President Obama’s hope for positive pay-offs from his deal with Republicans to temporarily extend tax cuts and unemployment benefits rests on questionable political and fiscal assumptions.
Regarding his political assumptions, Obama says the polls show the American people support his position to not permanently extend the Bush tax cuts for Americans making more than $250,000 a year. He also says that a (presumably) stronger economy and lower unemployment in 2012 will give Republicans less leverage to hold middle- and lower-income tax cuts and jobless benefits hostage.
Going forward, he says that he will not agree to a permanent extension of the high-end tax cuts because they are unjustified on economic or social grounds and, at a cost of $700 billion over 10 years, we can’t afford them – and that he welcomes a public fight over them with Republicans in 2012.
But, the politics of permanent tax cuts may get harder, not easier, for the President. He’ll face a far more Republican Congress after January, and Republicans already seem oblivious to the polls about high-end tax cuts that Obama cites. Why they’ll be more fearful of bucking public opinion in 2012 – especially after their successful 2010 mid-term elections in which they almost uniformly called for making all of the tax cuts permanent – does not seem obvious.
Facing his own re-election, Obama would seem even more susceptible to hostage-taking on the middle- and lower-income tax cuts than he was this year. If he wasn’t willing to go to the mat over high-end tax cuts this year, with a friendlier Congress and two years away from his own electoral fight, why should anyone think he’ll do so with so much more at stake for him politically in two years?
Regarding his questionable fiscal assumptions about the steps needed to rein in soaring deficits and debt, the President continues to remind Americans that, while opposing permanence for the high-end tax cuts as unaffordable, he remains committed to making Bush’s tax cuts permanent for the 98 percent of American households that earn up to $250,000 a year.
Guess what? If extending the high-end tax cuts is unaffordable at $700 billion over the next decade, extending the rest of the tax cuts at nearly $3 trillion over the next decade is even more unaffordable. So, even in the unlikely event that he won the political fight in 2012 over high-end tax cuts, he’d lose the fight to rein in deficits and debt by signing on to permanence for all the others.

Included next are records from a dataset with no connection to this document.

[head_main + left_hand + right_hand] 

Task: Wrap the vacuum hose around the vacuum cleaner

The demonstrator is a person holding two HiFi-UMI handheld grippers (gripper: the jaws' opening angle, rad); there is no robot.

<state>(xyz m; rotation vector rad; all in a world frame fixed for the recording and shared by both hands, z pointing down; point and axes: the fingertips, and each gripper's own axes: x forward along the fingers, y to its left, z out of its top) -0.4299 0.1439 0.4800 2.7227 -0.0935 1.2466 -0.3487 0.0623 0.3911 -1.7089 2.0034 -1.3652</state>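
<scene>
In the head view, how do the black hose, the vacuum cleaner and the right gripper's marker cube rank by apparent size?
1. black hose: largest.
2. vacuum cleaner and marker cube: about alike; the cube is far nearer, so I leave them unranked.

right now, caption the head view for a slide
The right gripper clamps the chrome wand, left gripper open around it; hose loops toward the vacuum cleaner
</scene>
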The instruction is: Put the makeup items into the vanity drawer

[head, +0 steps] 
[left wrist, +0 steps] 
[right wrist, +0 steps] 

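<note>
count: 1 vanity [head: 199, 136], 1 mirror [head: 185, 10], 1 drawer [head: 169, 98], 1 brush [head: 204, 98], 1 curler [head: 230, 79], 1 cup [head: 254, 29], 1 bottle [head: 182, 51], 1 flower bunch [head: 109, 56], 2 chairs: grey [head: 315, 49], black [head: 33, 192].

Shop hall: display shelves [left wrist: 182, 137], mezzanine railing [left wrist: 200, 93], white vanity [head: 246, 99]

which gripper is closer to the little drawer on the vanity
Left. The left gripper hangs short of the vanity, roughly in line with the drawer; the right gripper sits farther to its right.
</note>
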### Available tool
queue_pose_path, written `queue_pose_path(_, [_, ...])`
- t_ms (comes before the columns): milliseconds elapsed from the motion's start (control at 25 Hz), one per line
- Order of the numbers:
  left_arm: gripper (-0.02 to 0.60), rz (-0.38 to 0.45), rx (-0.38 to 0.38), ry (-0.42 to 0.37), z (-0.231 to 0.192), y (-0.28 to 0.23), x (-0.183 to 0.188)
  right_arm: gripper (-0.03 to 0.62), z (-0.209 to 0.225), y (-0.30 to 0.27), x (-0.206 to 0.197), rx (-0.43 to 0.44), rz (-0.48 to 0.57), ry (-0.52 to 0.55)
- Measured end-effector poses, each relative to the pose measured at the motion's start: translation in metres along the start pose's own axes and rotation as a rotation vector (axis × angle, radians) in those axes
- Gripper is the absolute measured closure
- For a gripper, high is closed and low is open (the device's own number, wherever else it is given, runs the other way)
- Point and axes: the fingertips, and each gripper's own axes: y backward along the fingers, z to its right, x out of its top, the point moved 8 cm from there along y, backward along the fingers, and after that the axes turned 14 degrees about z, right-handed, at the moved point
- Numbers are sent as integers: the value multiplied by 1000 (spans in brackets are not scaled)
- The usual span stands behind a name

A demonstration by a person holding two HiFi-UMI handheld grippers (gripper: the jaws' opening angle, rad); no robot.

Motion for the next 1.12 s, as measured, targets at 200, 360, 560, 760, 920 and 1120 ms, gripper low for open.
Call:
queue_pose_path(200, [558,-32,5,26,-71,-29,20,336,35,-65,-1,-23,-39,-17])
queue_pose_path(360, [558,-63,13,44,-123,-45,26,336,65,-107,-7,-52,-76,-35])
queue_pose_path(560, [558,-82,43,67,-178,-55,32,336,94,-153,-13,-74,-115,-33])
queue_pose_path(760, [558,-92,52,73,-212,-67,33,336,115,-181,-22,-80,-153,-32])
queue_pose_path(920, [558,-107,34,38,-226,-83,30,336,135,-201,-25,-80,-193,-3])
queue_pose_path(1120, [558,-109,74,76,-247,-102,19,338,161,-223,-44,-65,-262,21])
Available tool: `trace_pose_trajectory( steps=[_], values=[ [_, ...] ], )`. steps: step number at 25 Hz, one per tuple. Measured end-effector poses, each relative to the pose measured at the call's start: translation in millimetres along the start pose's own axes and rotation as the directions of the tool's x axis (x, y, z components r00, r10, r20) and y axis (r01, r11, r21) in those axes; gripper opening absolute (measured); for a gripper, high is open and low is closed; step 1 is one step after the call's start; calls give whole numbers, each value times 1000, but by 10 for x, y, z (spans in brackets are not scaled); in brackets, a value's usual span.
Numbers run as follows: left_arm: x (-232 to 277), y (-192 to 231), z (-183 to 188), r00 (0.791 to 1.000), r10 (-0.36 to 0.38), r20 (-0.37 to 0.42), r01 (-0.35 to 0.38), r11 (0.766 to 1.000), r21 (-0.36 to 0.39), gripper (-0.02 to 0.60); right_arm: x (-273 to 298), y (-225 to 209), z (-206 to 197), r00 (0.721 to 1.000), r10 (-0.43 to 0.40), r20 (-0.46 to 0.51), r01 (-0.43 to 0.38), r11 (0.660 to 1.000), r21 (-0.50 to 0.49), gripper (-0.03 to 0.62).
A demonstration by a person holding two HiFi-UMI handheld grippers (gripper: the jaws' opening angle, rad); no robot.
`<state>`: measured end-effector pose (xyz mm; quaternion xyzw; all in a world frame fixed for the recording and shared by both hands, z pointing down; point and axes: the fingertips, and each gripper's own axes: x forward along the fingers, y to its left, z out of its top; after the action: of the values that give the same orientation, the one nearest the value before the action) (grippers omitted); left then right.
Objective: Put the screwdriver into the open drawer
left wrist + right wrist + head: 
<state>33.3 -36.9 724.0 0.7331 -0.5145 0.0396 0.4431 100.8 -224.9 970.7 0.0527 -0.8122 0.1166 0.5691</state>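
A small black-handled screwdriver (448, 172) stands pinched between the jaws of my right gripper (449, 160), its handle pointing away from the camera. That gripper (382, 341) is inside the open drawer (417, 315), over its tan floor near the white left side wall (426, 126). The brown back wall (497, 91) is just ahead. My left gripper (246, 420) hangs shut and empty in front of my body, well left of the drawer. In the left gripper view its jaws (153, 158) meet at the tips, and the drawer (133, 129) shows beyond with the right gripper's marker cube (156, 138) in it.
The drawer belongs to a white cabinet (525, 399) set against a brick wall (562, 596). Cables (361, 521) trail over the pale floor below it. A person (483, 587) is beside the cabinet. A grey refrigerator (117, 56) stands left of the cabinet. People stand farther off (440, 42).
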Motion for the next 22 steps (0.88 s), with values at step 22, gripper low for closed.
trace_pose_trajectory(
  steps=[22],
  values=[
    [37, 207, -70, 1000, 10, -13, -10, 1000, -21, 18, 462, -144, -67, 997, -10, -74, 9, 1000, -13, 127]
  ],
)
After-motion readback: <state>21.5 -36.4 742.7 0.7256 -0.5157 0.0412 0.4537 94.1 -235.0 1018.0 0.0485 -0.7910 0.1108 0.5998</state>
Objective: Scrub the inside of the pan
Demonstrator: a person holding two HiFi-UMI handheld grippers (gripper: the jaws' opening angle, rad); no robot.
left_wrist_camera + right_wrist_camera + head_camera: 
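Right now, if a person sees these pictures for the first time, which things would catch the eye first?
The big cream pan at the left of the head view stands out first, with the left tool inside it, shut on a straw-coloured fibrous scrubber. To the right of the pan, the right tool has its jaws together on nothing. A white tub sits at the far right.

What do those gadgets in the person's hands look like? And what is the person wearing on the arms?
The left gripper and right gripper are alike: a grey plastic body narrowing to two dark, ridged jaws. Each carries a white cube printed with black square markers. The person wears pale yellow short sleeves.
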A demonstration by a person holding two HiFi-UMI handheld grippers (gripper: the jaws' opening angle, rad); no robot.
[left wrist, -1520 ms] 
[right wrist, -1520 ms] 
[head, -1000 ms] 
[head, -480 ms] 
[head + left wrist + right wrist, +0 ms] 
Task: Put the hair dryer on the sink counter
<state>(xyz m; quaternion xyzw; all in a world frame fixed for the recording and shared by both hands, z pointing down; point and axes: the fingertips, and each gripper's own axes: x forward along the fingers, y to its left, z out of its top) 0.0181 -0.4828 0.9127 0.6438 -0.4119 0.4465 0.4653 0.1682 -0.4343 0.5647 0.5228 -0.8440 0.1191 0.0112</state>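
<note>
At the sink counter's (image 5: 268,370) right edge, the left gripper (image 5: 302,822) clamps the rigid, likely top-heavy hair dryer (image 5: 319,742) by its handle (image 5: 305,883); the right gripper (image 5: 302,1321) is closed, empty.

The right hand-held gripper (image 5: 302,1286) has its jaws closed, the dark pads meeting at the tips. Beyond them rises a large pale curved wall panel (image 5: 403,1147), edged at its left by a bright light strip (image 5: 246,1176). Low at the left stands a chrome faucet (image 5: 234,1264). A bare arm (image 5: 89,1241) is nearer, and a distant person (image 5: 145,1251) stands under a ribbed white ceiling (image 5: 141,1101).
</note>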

The path to deficit reduction is through “shared sacrifice,” an approach through which the vast majority of Americans contribute by receiving fewer benefits on the spending side, paying higher taxes, or both.
Politically, that was the model for the landmark deficit-reduction deals of 1990 and 1993, in particular, as well as others. Fiscally, you can’t get from the soaring deficits and debt that we face to a sustainable budget by exempting 98 percent of American households from paying higher taxes.
The latest evidence comes from the President’s own National Commission on Fiscal Responsibility and Reform as well as the Bipartisan Policy Center’s Debt Reduction Task Force, both of which drafted broad plans to reduce deficits and debt to sustainable levels and, within them, included broad-based tax increases.
Indeed, budget experts have been trying to concoct scenarios under which the President, once he decides to get serious about long-term deficit reduction, can artfully back away from his misguided pledge.
By continuing to promise, as he has done in recent days, that he won’t raise the taxes of anyone earning up to $250,000 a year, Obama is violating what’s known as the “first rule of holes: when you’re in one, stop digging.”